第7話 ワーム、実食
ワームは攻撃スキルも持っておらず、体力も1しかなかったので一撃で仕留められた。
倒したワームを改めて観察する。
「ピュイィィ……。(なんかこのミミズがうまそうに見えるんだよな……。)」
ミミズを見ていたらなぜかおいしそうだと思ってしまう。
鳥の本能の部分がそう感じさせるのだろうか……。
地球でもミミズを食べる鳥は居たし、そうおかしなことではないだろう。
今は食料も少ないし食うしかないか。
とはいえ、さすがに生で食うのは生理的に無理だ。
なので、【ファイアーボール】で焼いて食べようと思う。
ちょうど日も落ちてきたし晩飯にしよう。
スキル検証の時に【爪撃】で倒した草を、さらに何等分かに分けてまとめる。
近くに落ちていた枝なんかもまとめて、【ファイアーボール】で火をつける。
これで小さな焚火を作ることができた。
そして最後にミミズをぶち込む。
ミミズに火が通ったのを確認したら、はばたいて風を送り火を止める。
この時に左翼に引火したのでかなり焦った。
すぐに転げまわって火は消したから、少しのダメージで済んだ。
すごく熱かったけど、火が消えたあとは火傷の痛みとかは特に感じなかった。
このへんも炎に適性があることが影響しているのだろう。
落ち着いたのでミミズを見る。
いい感じに火が通り、香ばしい匂いがしている。
おお! 見た目はちょっとあれだが、すごくうまそうな匂いだ!
「ピュ~イ! (いっただっきま~す!)」
一口パクリ。
おお! すげぇ!
ぷにぷにした独特の触感が面白い。
噛むごとに肉汁みたいな旨みがあふれ出してくる。
ミミズステーキめっちゃうめぇわ。
ゆっくりと味わいながら食べていたが、もう一口分しか残っていない。
最後の一口を噛みしめながら味わって食べる。
はぁ、スゲー美味かったな。
目が覚めてからいろいろなことがあって疲れてたから、余計に美味く感じるのかな。
ミミズステーキは、今までに食べた料理の中でもかなり美味しいと感じてしまった。
それでもオカンの作ったハンバーグには遠く及ばんけどな。
ふぅ、美味いもん食ったらだいぶ気持ちが楽になった。
よっしゃ、アップルンの味も拝見といこうじゃないか。
アップルンにかじりつく。
そのとたん、みずみずしい果汁が口の中にあふれてきた。
甘味の中に程よい酸味があって絶妙なハーモニーを奏でている。
一言で言ったら最高。
食後のデザートとしてもぴったりだし、のどの渇きも潤すことができた。
まだ半分ほど残っているが、明日の朝に残しておいたほうがいいだろう。
「ピュイ(ごちそうさまでした)」
残りのアップルンを咥え、ジャンプと【飛翔】で巣に戻り、端っこにアップルンを置く。
巣のある木は枝が少ないので、【飛翔】だと巣までギリギリ届かず四苦八苦してたら、【飛翔】のスキルレベルが2に上がったため、巣に持っていくことができた。

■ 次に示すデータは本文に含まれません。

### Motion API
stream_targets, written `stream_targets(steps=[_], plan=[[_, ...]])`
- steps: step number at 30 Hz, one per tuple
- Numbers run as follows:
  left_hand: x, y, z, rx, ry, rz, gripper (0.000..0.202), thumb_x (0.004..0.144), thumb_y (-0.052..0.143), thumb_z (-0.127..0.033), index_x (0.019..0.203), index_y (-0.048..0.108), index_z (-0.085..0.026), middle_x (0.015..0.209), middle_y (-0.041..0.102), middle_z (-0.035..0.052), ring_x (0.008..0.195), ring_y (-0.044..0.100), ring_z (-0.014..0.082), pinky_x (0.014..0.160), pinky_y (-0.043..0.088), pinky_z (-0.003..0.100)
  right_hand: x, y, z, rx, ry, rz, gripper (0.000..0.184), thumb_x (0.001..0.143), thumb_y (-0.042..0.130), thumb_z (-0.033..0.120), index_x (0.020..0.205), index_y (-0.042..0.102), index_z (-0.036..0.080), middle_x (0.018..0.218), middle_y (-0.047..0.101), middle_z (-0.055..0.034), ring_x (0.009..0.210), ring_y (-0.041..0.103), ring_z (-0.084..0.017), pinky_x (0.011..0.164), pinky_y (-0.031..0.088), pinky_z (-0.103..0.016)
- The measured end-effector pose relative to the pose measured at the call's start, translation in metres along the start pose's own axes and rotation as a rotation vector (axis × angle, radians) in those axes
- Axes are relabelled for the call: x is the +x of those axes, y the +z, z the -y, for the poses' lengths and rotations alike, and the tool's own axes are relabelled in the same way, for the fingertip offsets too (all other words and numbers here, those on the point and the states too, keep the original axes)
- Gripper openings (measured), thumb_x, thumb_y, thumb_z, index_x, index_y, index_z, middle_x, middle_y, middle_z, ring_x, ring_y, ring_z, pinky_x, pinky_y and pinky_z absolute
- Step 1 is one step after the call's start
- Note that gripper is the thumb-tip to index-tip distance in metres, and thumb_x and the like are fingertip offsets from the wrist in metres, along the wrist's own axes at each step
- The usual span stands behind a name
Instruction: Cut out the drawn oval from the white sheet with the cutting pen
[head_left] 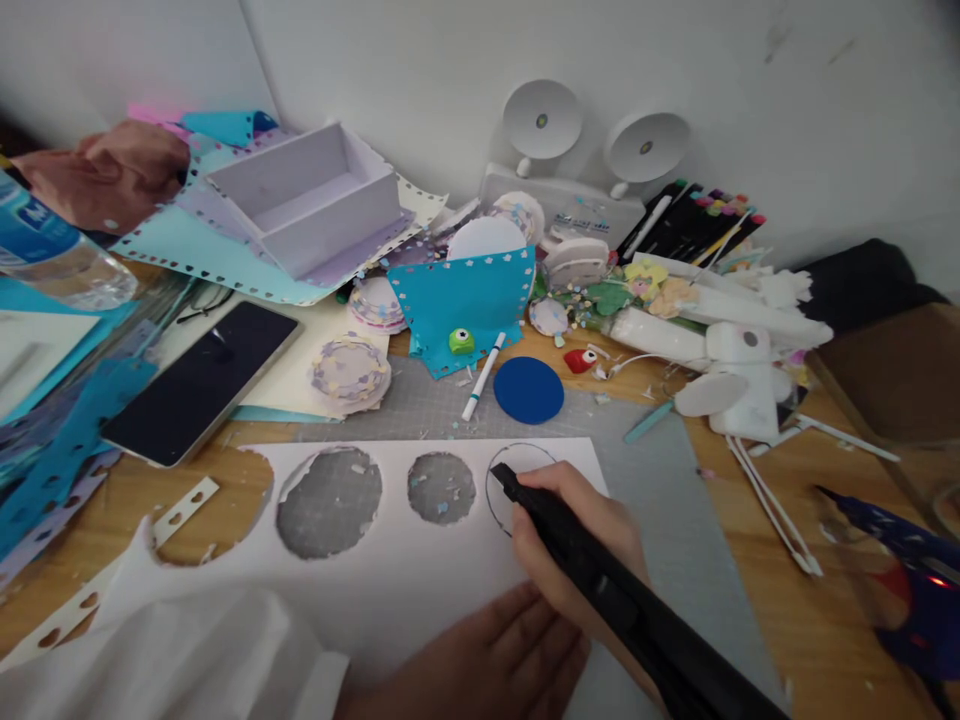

Lv2だと地面から二メートル程は飛び上がれるが、その後はすぐに滑空する感じで落ちる。
もう少しスキルレベルを上げないと、まともに飛ぶことはできなさそうだ。
滑空できる距離は伸びたけど。
◇◇◇◇
……今日はいろいろあったな。
目が覚めたら森の中だし、鳥になってるし、グリフォンなんてバケモンいたし。
ステータスやスキルなんかがあって。
ファンタジーな世界に転生してた。
命がけで食べ物探してアップルンを見つけて。
ミミズを倒して、焼いて食べたらめっちゃうまかった。
……母さん、名前も顔も思い出せないけど、今まで育ててくれてありがとうな。
俺は
少なくとも、簡単には死なないように頑張るからな。
いままでホンマにありがとうな……。
今日のことをいろいろと振り返っているうちに、気づいたら眠ってしまっていた。